▼

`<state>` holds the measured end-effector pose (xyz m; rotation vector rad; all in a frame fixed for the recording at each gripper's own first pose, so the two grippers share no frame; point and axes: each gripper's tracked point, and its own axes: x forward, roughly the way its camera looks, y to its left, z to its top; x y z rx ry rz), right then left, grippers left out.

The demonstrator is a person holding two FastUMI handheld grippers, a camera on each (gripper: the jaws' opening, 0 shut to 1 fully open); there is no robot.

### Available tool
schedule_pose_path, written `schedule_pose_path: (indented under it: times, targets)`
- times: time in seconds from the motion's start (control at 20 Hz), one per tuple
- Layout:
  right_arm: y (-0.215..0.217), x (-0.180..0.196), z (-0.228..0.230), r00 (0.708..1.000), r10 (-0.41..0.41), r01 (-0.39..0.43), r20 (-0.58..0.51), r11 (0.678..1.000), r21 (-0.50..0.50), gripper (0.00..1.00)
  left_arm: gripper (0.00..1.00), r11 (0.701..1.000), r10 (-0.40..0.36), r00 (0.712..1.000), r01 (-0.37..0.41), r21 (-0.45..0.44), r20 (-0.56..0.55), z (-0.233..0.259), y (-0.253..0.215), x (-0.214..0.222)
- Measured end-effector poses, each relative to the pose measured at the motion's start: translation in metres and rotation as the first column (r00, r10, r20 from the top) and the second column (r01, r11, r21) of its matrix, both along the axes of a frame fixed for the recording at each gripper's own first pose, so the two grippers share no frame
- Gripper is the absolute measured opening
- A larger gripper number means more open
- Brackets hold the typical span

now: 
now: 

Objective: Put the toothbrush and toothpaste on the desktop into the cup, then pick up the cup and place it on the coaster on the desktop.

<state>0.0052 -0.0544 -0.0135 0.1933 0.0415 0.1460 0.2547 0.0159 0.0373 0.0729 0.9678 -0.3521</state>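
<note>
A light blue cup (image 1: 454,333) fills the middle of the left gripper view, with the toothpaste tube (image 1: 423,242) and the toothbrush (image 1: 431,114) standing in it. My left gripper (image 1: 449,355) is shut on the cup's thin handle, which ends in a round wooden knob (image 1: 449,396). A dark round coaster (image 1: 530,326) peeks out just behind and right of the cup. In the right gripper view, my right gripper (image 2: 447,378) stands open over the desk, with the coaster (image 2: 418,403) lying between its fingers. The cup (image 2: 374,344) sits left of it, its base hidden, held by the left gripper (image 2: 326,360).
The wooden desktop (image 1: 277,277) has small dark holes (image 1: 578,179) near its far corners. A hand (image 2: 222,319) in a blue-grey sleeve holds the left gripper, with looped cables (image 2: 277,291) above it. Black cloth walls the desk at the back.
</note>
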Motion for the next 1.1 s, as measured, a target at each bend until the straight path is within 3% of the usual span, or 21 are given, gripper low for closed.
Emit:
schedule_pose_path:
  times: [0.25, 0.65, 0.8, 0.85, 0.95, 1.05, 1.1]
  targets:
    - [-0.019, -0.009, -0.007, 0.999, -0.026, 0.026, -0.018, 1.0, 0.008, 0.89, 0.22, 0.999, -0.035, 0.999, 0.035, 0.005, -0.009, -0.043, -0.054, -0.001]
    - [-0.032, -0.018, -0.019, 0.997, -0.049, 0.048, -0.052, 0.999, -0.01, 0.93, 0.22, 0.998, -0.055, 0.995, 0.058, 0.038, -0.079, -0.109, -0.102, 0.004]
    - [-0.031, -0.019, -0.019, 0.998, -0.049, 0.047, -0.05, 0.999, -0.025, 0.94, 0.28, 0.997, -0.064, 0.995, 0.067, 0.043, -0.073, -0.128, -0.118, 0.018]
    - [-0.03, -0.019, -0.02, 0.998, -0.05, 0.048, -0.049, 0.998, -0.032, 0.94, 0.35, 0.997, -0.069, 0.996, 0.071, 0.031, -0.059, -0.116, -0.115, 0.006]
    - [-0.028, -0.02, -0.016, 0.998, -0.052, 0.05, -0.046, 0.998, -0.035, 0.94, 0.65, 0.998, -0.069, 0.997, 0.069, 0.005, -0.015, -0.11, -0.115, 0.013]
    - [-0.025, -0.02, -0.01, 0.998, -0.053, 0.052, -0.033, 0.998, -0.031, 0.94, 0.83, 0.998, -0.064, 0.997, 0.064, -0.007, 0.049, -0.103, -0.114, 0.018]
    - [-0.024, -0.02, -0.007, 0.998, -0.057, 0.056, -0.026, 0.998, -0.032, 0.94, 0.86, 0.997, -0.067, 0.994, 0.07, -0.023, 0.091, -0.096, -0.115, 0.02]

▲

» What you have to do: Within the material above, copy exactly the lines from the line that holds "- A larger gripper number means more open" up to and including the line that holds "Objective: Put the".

» Result:
- A larger gripper number means more open
- Brackets hold the typical span

now: 
now: 

Objective: Put the toothbrush and toothpaste on the desktop into the cup, then pick up the cup and place it on the coaster on the desktop.

This exercise is complete.